I have also tried something like this, if that’s what you’re suggesting, and it didn’t change anything. If it’s not, could you clarify what you’re suggesting?

class CNN(nn.Module):
    def __init__(self):
        super().__init__()
        self.conv1 = nn.Conv1d(1360, 3832, kernel_size=5, stride=1, padding=1)
        self.act1 = nn.ReLU()
        self.pool1 = nn.MaxPool1d(kernel_size=5)
        self.conv2 = nn.Conv1d(3832, 766, kernel_size=5, stride=1, padding=1)
        self.act2 = nn.ReLU()
        self.pool2 = nn.MaxPool1d(kernel_size=5)
        self.flat = nn.Flatten(0,1)
        self.fc3 = nn.Linear(116432, 136) 
        self.act3 = nn.ReLU()
        self.fc4 = nn.Linear(136, 136)
        self.act4 = nn.ReLU()

    def forward(self, x):
        x = self.act1(self.conv1(x))
        x = self.pool1(x)
        x = self.act2(self.conv2(x))
        x = self.pool2(x)
        x = self.flat(x)
        x = self.act3(self.fc3(x))
        x = self.act4(self.fc4(x))
        return x

[/quote]

What you changed did address the issue I was referring to, however if the model is still not learning there is more to fix. Perhaps I am confused, but with first conv layer:

self.conv1 = nn.Conv1d(1360, 3832, kernel_size=5, stride=1, padding=1)
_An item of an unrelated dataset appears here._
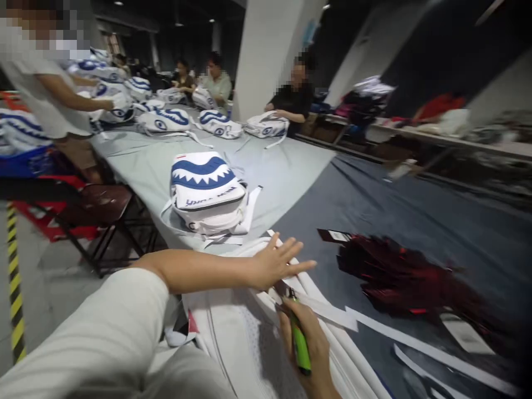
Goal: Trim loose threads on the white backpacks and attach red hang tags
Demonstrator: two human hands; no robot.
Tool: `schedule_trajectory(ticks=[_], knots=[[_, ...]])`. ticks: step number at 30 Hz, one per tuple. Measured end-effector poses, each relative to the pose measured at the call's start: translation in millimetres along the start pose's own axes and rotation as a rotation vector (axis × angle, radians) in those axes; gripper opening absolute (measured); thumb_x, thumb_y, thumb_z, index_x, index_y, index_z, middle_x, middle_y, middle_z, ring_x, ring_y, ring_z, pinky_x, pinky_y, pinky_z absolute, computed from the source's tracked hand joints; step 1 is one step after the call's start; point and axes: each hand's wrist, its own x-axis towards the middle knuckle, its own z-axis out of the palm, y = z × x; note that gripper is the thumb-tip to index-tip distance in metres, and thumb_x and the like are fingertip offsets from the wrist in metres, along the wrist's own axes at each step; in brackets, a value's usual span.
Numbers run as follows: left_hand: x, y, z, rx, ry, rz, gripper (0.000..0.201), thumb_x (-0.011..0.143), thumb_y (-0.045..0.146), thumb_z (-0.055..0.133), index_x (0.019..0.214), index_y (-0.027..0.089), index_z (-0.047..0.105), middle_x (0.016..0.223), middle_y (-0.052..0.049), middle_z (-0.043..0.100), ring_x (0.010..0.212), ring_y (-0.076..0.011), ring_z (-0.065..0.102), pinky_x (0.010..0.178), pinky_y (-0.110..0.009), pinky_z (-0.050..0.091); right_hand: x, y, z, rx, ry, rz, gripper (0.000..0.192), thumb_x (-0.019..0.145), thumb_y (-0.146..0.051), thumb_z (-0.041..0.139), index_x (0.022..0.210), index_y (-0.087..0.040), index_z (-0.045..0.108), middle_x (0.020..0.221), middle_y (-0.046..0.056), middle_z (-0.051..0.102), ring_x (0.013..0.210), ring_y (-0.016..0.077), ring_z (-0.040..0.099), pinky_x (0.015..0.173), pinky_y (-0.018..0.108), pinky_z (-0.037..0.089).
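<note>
Left hand (276, 263) spread flat on white backpack (249, 332) at near table (291, 172) edge, right hand (310, 346) closed around green lighter (299, 341) above it, shark-print backpack (208, 194) beyond, red tags (399, 277) right.

- Lighter (300, 343): bright green, slim, gripped in right hand (310, 349), tip pointing up toward strap.
- Bag (245, 338): white, lying flat at table edge, straps fanned out; left hand (276, 263) flat on it.
</note>
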Motion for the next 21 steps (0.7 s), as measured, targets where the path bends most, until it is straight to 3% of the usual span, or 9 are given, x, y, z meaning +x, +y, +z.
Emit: schedule_trajectory(ticks=[3, 6, 10, 13, 17, 21], knots=[[2.4, 7.3, 3.1, 0.046, -0.014, -0.015, 0.105, 0.075, 0.037, 0.076, 0.16, 0.017, 0.017, 0.157, -0.026, 0.03, 0.141, -0.0388, 0.037, 0.111, -0.056, 0.03, 1.3, 1.3, -1.4, 0.028, -0.029, -0.006, 0.03, 0.093, -0.015, 0.058, 0.123, -0.022, 0.057, 0.104, 0.009, 0.068, 0.093, 0.0241, 0.069, 0.083, 0.039, 0.056], [4.5, 4.2, 7.6, 0.02, 0.046, 0.009, 0.087, 0.081, 0.034, 0.068, 0.157, 0.015, 0.028, 0.145, -0.025, 0.046, 0.126, -0.0378, 0.05, 0.105, -0.055, 0.035, 3.1, -3.7, -5.9, 0.024, -0.05, -0.029, 0.03, 0.094, -0.018, 0.058, 0.124, -0.021, 0.057, 0.103, 0.009, 0.069, 0.093, 0.024, 0.069, 0.082, 0.037, 0.056], [2.6, 1.9, 9.1, -0.084, 0.082, 0.026, 0.067, 0.089, 0.023, 0.054, 0.153, 0.014, 0.035, 0.144, -0.027, 0.047, 0.128, -0.0379, 0.05, 0.105, -0.057, 0.034, 8.0, -8.5, -16.4, 0.017, -0.1, -0.013, 0.033, 0.095, -0.027, 0.056, 0.128, -0.02, 0.057, 0.103, 0.01, 0.071, 0.091, 0.0233, 0.07, 0.081, 0.036, 0.058], [3.5, 2.2, 4.7, -0.191, 0.003, -0.028, 0.084, 0.085, 0.034, 0.067, 0.156, 0.014, 0.028, 0.154, -0.026, 0.036, 0.141, -0.0381, 0.039, 0.113, -0.056, 0.027, 16.2, 1.0, -23.5, -0.035, -0.03, 0.12, 0.036, 0.096, -0.031, 0.055, 0.13, -0.02, 0.059, 0.105, 0.009, 0.073, 0.09, 0.0228, 0.072, 0.08, 0.034, 0.058], [8.7, 2.0, -6.6, -0.178, -0.137, -0.27, 0.113, 0.073, 0.048, 0.081, 0.159, 0.014, 0.018, 0.165, -0.024, 0.013, 0.151, -0.043, 0.017, 0.12, -0.056, 0.015, 23.7, 31.6, -32.5, -0.11, 0.142, 0.341, 0.038, 0.097, -0.032, 0.056, 0.133, -0.02, 0.058, 0.112, 0.009, 0.073, 0.1, 0.0231, 0.07, 0.091, 0.036, 0.055], [10.1, 7.0, -18.4, -0.137, -0.193, -0.297, 0.103, 0.078, 0.051, 0.077, 0.158, 0.013, 0.023, 0.161, -0.023, 0.025, 0.143, -0.0411, 0.031, 0.114, -0.051, 0.027, 30.3, 35.8, -29.4, -0.254, 0.051, 0.351, 0.036, 0.097, -0.034, 0.057, 0.131, -0.022, 0.058, 0.111, 0.009, 0.071, 0.101, 0.0249, 0.067, 0.092, 0.039, 0.051]])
Do your images have 1360 input channels?

I admit, I was a bit confused about that as well. I found that the code wouldn’t run unless that number was set to the number of images in the batch. So if the batches include 1360 images, I set that number to 1360. Perhaps I am using the batches wrong?

(My images only have one channel, as far as I understand.)

If I try with 1:

RuntimeError: Given groups=1, weight of size [3832, 1, 5], expected input[1, 1360, 3832] to have 1 channels, but got 1360 channels instead

Ah, I looked into it and it seems like conv1d needs the shape [batch, 1, 3832]. I changed that, and now it’s saying I don’t have enough memory, lol.

Seems you are moving in the right direction, glad you solved your bug. FYI, reducing batch size can help with memory issues

Thanks for helping me work through potential issues, and for the note on batch size. I will give it a try!

You might also want to consider removing the last activation to return the raw logits.

Thanks for the suggestion! I’ll try that as well.